日本IBM 執行役員の金子達哉氏は「健康寿命を延ばすためには、健康の維持・管理や介護、リハビリなどのライフイベントを能動的に行う必要がある。そのため、順天堂大学と共同で人生100年時代に向けて自らが健康・治療・介護といったライフイベントをデザインし、創造する場を提供したいと考えた」と共同研究講座を設けた背景を説明した。

  • 日本IBM 執行役員の金子達哉氏

    日本IBM 執行役員の金子達哉氏

加えて、順天堂大学 医学部長・研究科長の服部信孝氏は「複雑な説明をメタバース空間のアバターで行うことで、治療法や薬の副作用などをストーリー性を持って分かりやすく説明できるのではないかと考えている」と話す。

  • 順天堂大学 医学部長・研究科長の服部信孝氏

    順天堂大学 医学部長・研究科長の服部信孝氏

順天堂バーチャルホスピタル、3つの柱

順天堂バーチャルホスピタルは、患者・家族に加え、介護業界や医療機器メーカー、アパレル、保険会社、製薬企業、関連病院、個人、自治体とさまざまなプレイヤーとリアル&バーチャルで連携していくために、3つの柱を据えている。

1つ目は「患者の満足度向上、医療従事者の働き方改革」となり、提供サービス例として患者・家族が直面する時間・場所の制約排除を目指すコミュニティ広場(外出・旅行、交流・情報交換など)、事前体験を通じた患者・家族の不安解消を図る疑似体験(治療体験、治験説明、入院体験など)、医療従事者の負担軽減を目的とした実物の病院での業務をバーチャルで代替(予約、問診、支払)などを想定している。
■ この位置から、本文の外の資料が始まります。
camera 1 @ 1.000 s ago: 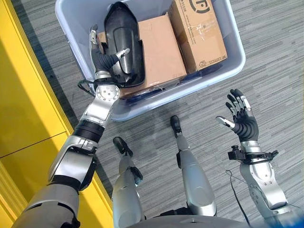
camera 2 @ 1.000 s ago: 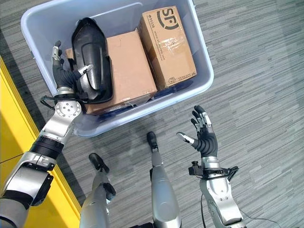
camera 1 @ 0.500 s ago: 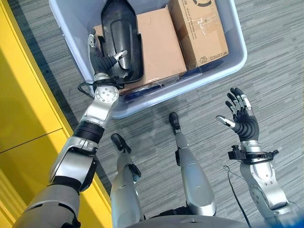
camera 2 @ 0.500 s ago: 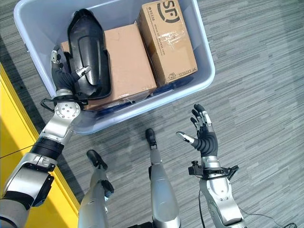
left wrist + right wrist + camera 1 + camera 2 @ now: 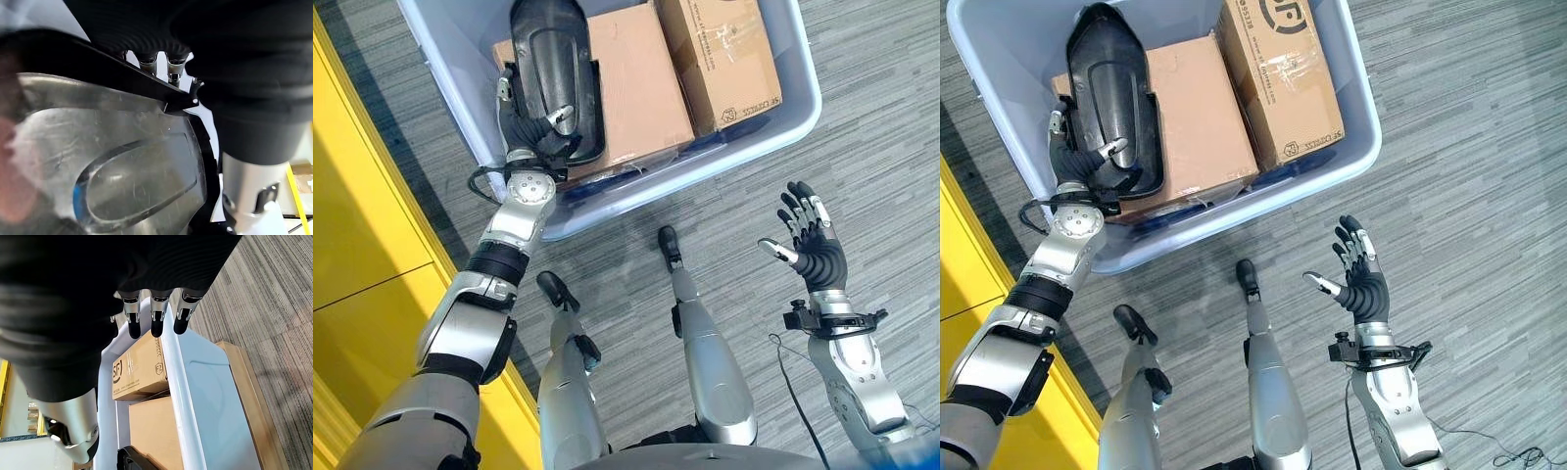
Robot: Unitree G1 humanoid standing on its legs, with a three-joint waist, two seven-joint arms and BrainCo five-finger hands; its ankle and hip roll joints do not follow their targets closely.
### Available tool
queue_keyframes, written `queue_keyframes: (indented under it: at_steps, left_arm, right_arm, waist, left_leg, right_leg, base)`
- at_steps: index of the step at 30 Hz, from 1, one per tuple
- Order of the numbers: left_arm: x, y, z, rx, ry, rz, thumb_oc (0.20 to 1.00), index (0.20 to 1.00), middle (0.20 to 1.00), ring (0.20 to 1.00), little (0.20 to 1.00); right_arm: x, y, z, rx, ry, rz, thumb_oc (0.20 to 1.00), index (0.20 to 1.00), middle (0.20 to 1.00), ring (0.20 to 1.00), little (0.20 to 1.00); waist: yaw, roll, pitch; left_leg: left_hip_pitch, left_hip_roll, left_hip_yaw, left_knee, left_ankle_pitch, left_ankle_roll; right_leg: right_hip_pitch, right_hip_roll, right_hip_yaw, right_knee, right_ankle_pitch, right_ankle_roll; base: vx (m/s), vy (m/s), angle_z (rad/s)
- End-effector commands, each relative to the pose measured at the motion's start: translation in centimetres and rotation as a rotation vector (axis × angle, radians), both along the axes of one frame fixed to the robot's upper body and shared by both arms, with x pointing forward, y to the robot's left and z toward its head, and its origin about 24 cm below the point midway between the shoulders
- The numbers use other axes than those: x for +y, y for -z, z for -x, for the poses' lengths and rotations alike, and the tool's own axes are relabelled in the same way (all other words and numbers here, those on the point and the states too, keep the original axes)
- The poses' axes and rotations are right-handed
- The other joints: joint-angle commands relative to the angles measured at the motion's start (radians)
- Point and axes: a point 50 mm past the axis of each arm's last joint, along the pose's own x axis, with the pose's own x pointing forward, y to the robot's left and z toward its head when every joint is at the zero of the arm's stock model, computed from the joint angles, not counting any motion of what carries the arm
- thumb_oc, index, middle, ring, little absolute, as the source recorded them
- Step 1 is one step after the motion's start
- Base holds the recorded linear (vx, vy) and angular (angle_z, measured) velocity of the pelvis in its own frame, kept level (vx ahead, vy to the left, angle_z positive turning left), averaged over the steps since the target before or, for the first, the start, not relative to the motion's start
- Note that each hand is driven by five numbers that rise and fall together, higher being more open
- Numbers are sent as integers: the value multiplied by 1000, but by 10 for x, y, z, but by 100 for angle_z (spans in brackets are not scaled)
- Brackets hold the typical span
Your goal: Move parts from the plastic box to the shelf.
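Now reaching deeper into box (image 5: 1351, 157), left hand (image 5: 1077, 162) pinching black part (image 5: 1107, 93); right hand (image 5: 1356, 279) hovering spread.

Pale blue-grey plastic box (image 5: 1361, 147) containing a glossy black moulded part (image 5: 1107, 93) and two plain brown cardboard cartons (image 5: 1197, 113), one bearing black print (image 5: 1278, 78). Floor (image 5: 1469, 147) of grey carpet with fine streaked stripes in lighter and darker grey; a bright yellow panel (image 5: 362, 215) borders it.
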Motion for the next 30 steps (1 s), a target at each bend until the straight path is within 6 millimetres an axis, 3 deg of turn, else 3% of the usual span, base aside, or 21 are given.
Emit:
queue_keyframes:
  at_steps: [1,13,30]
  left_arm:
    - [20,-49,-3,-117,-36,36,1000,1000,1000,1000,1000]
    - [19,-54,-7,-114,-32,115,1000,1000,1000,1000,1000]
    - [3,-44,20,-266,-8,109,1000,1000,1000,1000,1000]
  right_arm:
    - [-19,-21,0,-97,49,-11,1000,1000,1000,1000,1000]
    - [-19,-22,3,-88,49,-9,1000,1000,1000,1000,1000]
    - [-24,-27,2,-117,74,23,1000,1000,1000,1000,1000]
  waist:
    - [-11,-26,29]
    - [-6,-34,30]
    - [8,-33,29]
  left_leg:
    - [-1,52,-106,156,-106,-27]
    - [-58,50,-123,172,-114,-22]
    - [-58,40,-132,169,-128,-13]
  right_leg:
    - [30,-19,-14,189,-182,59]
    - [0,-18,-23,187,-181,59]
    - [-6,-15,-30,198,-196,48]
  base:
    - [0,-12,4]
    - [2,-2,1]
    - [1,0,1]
  • 「患者の満足度向上、医療従事者の働き方改革」の概要

    「患者の満足度向上、医療従事者の働き方改革」の概要

2つ目は「医療の質向上、新たな治療法の確立」だ。新たな治療法例としては、バーチャルでの活動・体験による治療として別人格で活動することの効果を検証していくとともに、さまざまな場所に行き、人と交流することの効果を検証。また、リアルとバーチャルの活動・体験の差分を検証し、アンメットニーズ(いまだ満たされていない医療ニーズ)を抽出して新たな治療法を探り、患者の健康・治療を促進していくことで医療と社会に貢献するという。

  • 「医療の質向上、新たな治療法の確立」の概要

    「医療の質向上、新たな治療法の確立」の概要

3つ目は「新たな市場の創出」となり、提供サービス例は製薬において未来の自分(デジタルツイン)との対話による服薬アドヒアランス(患者が治療方針に賛同して積極的に治療を受けること)向上、メタバース空間での地権者のマッチング・治験説明を想定。また、保険ではデジタルツインにもとづく、新たなリスクモデルを構築するほか、アパレルではアバターを通じた自己表現などを検討している。これにより、産業横断プラットフォームの形成による新たな産業と市場の創出を図る考えだ。

  • 「新たな市場の創出」の概要

    「新たな市場の創出」の概要

両者は、2022年中に順天堂バーチャルホスピタルの設立とビジネスモデルを構築し、2023年以降には事業化・事業展開、エコシステムの形成を予定。短期実施テーマに関する試作品を2022年中に発表していくことを目指す。順天堂バーチャルホスピタルは今後3年間で累計1万人の利用を想定している。